Records from a data collection
◇ ◇ ◇

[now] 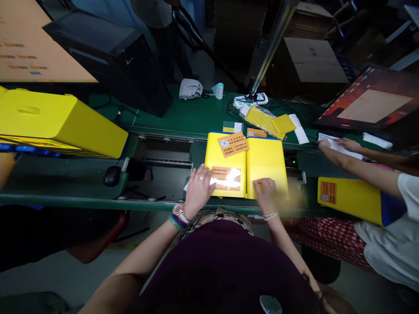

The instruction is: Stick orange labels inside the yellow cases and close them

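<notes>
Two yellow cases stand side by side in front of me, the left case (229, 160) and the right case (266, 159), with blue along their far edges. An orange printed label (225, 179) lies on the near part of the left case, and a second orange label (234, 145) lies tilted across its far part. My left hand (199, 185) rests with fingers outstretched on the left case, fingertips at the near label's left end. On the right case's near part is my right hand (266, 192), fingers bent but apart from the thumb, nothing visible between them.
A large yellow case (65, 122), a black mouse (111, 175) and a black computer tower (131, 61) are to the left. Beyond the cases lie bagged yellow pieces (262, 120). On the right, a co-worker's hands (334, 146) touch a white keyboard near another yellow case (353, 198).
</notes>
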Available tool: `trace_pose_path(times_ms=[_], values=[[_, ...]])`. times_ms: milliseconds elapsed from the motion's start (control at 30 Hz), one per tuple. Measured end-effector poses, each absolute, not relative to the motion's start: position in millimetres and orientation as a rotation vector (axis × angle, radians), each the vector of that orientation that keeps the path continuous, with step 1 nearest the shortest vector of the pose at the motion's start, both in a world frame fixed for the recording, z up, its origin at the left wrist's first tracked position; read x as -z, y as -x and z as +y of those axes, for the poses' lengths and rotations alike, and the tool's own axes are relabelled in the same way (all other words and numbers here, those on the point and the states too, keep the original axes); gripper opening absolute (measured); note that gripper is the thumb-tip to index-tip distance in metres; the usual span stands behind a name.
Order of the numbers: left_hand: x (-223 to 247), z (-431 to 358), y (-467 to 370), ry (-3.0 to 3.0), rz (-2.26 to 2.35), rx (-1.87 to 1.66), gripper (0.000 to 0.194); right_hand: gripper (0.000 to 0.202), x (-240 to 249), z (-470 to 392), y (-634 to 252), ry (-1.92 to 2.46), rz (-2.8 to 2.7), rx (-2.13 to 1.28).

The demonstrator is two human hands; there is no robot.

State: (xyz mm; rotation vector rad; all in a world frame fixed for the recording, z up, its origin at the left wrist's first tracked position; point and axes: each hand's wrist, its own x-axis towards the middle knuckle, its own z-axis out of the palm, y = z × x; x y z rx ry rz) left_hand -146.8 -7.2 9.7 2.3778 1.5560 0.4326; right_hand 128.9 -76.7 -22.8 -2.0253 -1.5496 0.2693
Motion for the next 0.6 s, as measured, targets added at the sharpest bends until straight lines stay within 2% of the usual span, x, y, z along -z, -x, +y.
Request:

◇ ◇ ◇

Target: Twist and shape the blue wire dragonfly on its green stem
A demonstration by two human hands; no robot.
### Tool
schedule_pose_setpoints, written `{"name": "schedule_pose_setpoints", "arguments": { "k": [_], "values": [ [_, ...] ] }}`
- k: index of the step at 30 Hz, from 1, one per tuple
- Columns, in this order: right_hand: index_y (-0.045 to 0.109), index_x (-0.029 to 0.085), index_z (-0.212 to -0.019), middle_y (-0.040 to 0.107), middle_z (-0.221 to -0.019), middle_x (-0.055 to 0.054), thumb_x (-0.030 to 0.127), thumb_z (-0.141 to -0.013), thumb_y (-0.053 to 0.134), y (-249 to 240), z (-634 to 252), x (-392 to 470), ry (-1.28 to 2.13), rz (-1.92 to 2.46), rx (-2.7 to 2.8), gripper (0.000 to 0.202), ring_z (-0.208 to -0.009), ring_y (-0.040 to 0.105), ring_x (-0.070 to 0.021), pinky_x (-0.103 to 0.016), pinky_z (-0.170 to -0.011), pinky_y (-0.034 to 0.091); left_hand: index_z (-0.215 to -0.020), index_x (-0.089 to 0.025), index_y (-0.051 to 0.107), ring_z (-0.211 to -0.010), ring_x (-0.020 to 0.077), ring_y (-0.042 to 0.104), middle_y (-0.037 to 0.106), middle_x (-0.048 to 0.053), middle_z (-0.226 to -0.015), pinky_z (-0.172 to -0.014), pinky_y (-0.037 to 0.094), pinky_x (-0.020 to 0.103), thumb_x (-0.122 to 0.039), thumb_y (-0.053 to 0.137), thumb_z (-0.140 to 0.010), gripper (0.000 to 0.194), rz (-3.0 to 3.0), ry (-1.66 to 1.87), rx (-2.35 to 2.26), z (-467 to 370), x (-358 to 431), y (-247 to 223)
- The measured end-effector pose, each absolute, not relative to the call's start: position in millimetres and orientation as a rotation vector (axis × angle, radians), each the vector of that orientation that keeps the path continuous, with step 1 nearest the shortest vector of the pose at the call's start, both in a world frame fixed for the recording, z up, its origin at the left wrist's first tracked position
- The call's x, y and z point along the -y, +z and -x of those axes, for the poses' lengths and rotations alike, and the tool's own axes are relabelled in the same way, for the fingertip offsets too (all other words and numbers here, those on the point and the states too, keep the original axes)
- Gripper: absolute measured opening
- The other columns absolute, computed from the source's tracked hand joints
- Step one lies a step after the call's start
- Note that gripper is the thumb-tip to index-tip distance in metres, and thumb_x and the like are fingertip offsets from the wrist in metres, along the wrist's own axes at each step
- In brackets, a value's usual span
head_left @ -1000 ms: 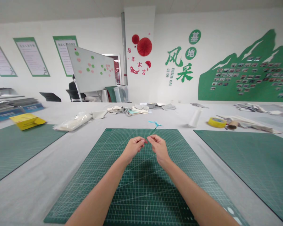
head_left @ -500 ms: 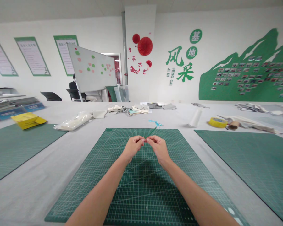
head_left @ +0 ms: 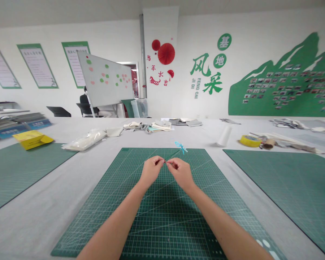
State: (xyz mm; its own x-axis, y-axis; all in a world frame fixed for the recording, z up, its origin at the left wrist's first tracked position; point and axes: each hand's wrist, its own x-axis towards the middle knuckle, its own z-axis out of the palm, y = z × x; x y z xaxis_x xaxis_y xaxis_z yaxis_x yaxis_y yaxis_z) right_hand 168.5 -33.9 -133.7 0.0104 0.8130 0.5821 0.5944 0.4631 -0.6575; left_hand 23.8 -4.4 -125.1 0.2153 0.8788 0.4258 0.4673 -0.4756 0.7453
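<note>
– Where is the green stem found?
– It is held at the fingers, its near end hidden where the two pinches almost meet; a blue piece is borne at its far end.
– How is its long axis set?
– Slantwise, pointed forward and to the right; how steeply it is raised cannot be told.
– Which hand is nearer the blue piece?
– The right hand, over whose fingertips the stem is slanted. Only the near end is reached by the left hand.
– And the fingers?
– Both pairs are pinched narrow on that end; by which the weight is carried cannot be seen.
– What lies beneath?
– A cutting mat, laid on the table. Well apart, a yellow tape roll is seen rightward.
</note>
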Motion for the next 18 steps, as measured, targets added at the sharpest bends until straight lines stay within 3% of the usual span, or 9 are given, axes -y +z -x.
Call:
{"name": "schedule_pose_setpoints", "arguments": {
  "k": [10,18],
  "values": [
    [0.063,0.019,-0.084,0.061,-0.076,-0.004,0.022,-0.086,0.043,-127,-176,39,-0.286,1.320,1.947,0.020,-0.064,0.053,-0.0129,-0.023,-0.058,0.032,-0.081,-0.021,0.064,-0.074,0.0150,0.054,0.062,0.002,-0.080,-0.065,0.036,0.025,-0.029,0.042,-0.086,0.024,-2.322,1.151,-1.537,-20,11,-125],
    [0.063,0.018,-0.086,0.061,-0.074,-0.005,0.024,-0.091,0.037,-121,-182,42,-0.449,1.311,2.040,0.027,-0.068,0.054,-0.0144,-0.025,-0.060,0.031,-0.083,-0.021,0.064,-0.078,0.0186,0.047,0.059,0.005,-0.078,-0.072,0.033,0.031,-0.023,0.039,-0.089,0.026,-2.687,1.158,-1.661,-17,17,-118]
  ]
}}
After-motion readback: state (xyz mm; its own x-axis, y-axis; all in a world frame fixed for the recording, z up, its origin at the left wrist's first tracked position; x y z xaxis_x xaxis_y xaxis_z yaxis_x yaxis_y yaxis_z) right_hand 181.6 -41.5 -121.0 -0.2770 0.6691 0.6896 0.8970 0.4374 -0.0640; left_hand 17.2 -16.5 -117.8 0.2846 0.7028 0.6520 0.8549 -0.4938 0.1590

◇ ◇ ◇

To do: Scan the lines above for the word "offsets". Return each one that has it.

Expected output:
- The call's x, y and z point along the -y, +z and -x of those axes, for the poses' lengths and rotations alike, and the tool's own axes are relabelled in the same way, for the fingertip offsets too (all other words and numbers here, those on the point and the states too, keep the original axes)
- Note that gripper is the thumb-tip to index-tip distance in metres, and thumb_x and the like are fingertip offsets from the wrist in metres, along the wrist's own axes at each step

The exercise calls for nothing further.